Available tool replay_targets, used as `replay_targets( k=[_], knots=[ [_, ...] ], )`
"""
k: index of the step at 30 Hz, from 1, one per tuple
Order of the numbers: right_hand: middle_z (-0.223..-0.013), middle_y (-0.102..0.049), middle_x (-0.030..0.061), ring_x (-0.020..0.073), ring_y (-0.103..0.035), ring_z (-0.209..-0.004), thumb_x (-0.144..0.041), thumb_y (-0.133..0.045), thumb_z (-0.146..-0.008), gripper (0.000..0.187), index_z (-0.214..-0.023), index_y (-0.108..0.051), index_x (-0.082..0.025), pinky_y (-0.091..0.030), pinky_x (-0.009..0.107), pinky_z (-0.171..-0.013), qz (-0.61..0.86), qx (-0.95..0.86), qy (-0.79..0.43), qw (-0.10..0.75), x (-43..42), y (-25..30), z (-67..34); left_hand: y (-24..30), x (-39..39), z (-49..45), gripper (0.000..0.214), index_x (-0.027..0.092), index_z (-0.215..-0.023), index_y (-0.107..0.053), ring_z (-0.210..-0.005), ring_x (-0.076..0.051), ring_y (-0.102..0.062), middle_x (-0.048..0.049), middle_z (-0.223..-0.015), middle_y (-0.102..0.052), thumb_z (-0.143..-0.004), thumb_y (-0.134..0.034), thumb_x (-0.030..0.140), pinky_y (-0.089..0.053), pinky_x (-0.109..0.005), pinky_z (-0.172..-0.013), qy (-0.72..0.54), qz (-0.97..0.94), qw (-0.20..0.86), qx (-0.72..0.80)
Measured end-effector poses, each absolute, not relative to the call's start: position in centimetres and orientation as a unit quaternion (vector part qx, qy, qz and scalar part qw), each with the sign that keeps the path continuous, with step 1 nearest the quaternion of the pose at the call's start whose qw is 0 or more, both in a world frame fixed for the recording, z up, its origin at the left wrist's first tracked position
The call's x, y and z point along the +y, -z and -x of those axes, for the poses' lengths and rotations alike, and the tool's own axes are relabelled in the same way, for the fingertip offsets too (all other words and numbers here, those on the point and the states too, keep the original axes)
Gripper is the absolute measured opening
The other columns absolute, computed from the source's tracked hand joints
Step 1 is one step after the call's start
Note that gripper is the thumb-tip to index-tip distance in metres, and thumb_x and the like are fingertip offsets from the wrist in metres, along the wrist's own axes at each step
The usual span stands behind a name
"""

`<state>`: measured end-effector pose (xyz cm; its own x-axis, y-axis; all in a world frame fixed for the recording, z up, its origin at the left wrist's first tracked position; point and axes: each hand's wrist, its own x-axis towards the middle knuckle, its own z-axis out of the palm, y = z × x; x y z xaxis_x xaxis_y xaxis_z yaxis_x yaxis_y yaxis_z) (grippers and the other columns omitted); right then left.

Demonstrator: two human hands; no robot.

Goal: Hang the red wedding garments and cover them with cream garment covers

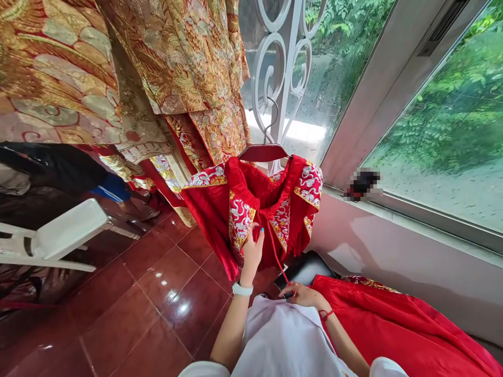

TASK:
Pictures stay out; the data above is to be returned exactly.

EXERCISE RESPONSE:
Available tool replay_targets, used as `replay_targets( k=[_], knots=[ [_, ...] ], )`
"""
k: index of the step at 30 Hz, from 1, one per tuple
Order of the numbers: right_hand: middle_z (-0.223..-0.013), middle_y (-0.102..0.049), middle_x (-0.030..0.061), ring_x (-0.020..0.073), ring_y (-0.103..0.035), ring_z (-0.209..-0.004), thumb_x (-0.144..0.041), thumb_y (-0.133..0.045), thumb_z (-0.146..-0.008), gripper (0.000..0.187), index_z (-0.214..-0.023), index_y (-0.108..0.051), index_x (-0.082..0.025), pinky_y (-0.091..0.030), pinky_x (-0.009..0.107), pinky_z (-0.171..-0.013), qz (-0.61..0.86), qx (-0.95..0.86), qy (-0.79..0.43), qw (-0.10..0.75), x (-43..42), y (-25..30), z (-67..34); left_hand: y (-24..30), x (-39..39), z (-49..45), gripper (0.000..0.214), index_x (-0.027..0.092), index_z (-0.215..-0.023), index_y (-0.107..0.053), ring_z (-0.210..-0.005), ring_x (-0.076..0.051), ring_y (-0.102..0.062), middle_x (-0.048..0.049), middle_z (-0.223..-0.015), middle_y (-0.102..0.052), thumb_z (-0.143..-0.004), thumb_y (-0.134..0.034), thumb_x (-0.030..0.140), pinky_y (-0.089..0.053), pinky_x (-0.109..0.005), pinky_z (-0.172..-0.013), qy (-0.72..0.54), qz (-0.97..0.94), qw (-0.20..0.86), qx (-0.72..0.80)
Measured end-effector poses, each absolute, not relative to the call's start: position in centimetres and orientation as a unit quaternion (vector part qx, qy, qz and scalar part qw), each with the sign that keeps the path continuous, with step 1 nearest the quaternion of the pose at the call's start whose qw is 0 or more, both in a world frame fixed for the recording, z up, its origin at the left wrist's first tracked position
The call's x, y and z point along the +y, -z and -x of those axes, for the poses' lengths and rotations alike, and the tool's own axes are relabelled in the same way, for the fingertip offsets too (all other words and numbers here, those on the point and the states too, keep the original axes)
Gripper is the absolute measured opening
The other columns absolute, computed from the source's tracked hand joints
Step 1 is one step after the call's start
Note that gripper is the thumb-tip to index-tip distance in metres, and thumb_x and the like are fingertip offsets from the wrist in metres, along the wrist's own axes at each step
The usual span stands behind a name
"""

`<state>`: measured end-effector pose (xyz cm; its own x-axis, y-axis; all in a world frame fixed for the recording, z up, its origin at the left wrist's first tracked position; point and axes: each hand's wrist, its own x-axis towards the middle knuckle, its own z-axis out of the palm, y = z × x; x y z xaxis_x xaxis_y xaxis_z yaxis_x yaxis_y yaxis_z) (grippers and the other columns omitted); right then left.

Demonstrator: two human hands; no robot.

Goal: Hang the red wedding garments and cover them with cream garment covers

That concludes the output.